Wichtig ist weniger die Technik an sich, sondern wie sie eingeführt und genutzt wird. Eine App allein macht noch kein gutes Zusammenleben. Aber wenn sie hilft, Räume zu teilen, Ressourcen zu sparen, miteinander ins Gespräch zu kommen – dann entsteht Mehrwert. So plant die Genossenschaft überschüssigen Solarstrom gezielt zu vergünstigten Tarifen anzubieten – beispielsweise tagsüber bei hohem Ertrag. Wer seine Wäsche dann wäscht, profitiert von reduzierten Kosten. Eine Art «Wasch-Happy-Hour» für Flexible.
Die Erfahrung zeigt: Der Weg zu einer vernetzten Nachbarschaft führt nicht über Perfektion, sondern über Beteiligung und Offenheit.

Im Vergleich zu «meinem eigenen» Neubau fällt auf: Während dort gewisse digitale Elemente vorhanden sind, fehlt die durchgängige Integration. Zwischenbächen macht vor, wie ein digitales System gezielt eingesetzt werden kann, um das Zusammenleben zu strukturieren und gleichzeitig inklusiv zu bleiben. Ein Modell, das Schule machen könnte – auch ausserhalb der Genossenschaftswelt.

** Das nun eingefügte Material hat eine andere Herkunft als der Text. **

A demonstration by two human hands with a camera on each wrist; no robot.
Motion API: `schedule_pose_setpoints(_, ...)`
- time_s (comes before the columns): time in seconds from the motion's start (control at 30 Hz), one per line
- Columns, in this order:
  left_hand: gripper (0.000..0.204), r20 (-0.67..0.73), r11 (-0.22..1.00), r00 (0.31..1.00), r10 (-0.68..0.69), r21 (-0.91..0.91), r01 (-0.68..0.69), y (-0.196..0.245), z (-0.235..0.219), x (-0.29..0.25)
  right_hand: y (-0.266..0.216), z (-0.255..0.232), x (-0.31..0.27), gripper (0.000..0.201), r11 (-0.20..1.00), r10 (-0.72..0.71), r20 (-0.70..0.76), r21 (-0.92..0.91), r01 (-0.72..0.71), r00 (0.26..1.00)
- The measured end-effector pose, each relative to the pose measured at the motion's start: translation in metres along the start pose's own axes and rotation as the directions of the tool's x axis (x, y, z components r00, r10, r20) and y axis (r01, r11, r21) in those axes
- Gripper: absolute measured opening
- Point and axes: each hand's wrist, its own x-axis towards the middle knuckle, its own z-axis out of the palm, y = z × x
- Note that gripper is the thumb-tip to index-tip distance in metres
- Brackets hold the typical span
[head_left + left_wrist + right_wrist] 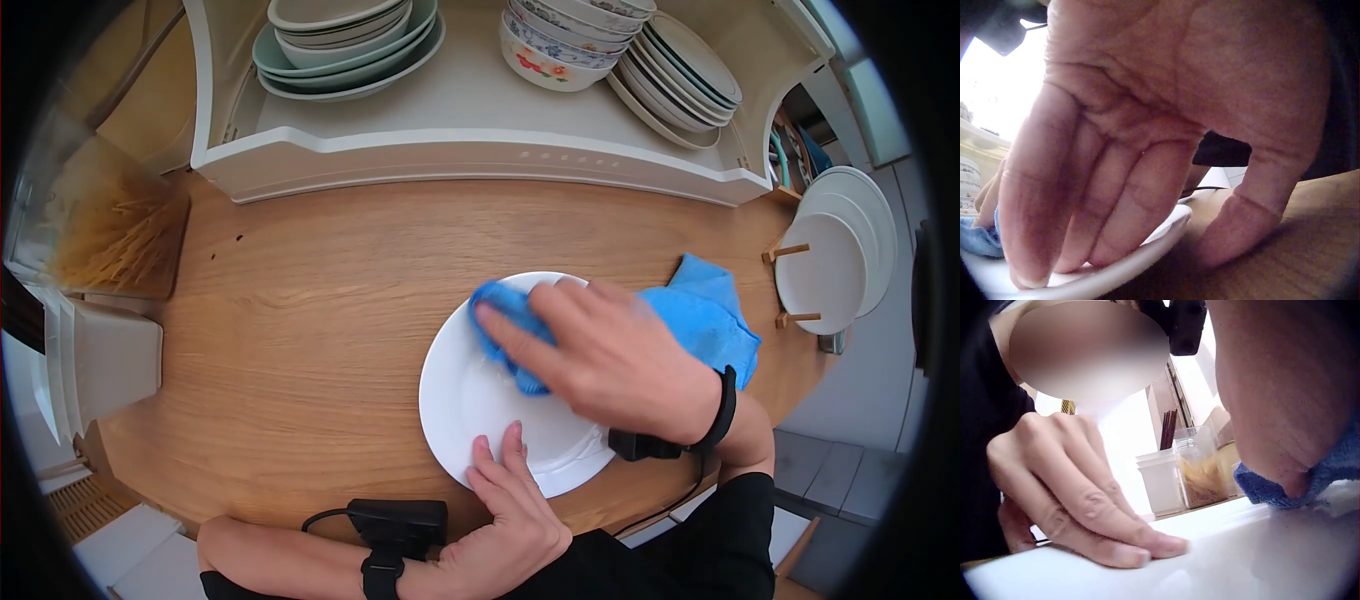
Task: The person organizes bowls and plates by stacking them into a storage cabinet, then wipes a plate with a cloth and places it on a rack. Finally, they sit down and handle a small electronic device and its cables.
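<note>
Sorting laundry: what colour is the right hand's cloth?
The cloth is blue, clearest in the head view.

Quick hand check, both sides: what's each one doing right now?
Left hand: open, fingertips resting on the white plate.
Right hand: closed, holding the bunched blue cloth against the plate.

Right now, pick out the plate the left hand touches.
The white plate on the table; the other plates are in the rack or on the shelf.
</note>
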Motion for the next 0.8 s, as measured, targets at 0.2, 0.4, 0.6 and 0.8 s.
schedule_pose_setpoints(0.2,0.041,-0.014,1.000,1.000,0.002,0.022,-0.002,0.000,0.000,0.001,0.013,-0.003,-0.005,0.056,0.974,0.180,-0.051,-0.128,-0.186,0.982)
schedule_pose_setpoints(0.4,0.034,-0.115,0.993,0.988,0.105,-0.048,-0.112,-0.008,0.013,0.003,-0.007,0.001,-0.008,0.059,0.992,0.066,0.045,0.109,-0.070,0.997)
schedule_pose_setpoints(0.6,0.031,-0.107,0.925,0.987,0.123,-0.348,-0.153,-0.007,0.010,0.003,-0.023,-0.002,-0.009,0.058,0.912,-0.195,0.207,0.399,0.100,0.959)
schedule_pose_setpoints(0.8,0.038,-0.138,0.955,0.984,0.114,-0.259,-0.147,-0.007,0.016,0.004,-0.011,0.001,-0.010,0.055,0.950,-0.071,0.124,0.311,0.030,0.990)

Alltings-App: Alles im Griff

Die App bündelt Funktionen, die den Alltag erleichtern: Raumreservation, Verbrauchsanzeige, Kommunikation, Reparaturmeldungen. Gleichzeitig bleibt der Zugang niederschwellig – analoge Alternativen bestehen weiter. Ausserdem bietet die App:

  • Reparaturen einfach melden
  • Infos und Dokumente der Siedlung gebündelt an einem Ort
  • Direkter Draht zur Verwaltung
  • Austausch mit Nachbar*innen
  • Buchung von Gemeinschaftsräumen

Andere App-Lösungen wie beUnity oder Flink bieten teils ähnliche Funktionen setzen aber stärker auf soziale Vernetzung und Partizipation. Allthings hingegen konzentriert sich auf die praktische Hausverwaltung.

Alles im Blick: Allthings bündelt zentrale Funktionen – vom Energieverbrauch über die Waschmaschinenbuchung bis zum direkten Zugang zu Siedlungsinfos.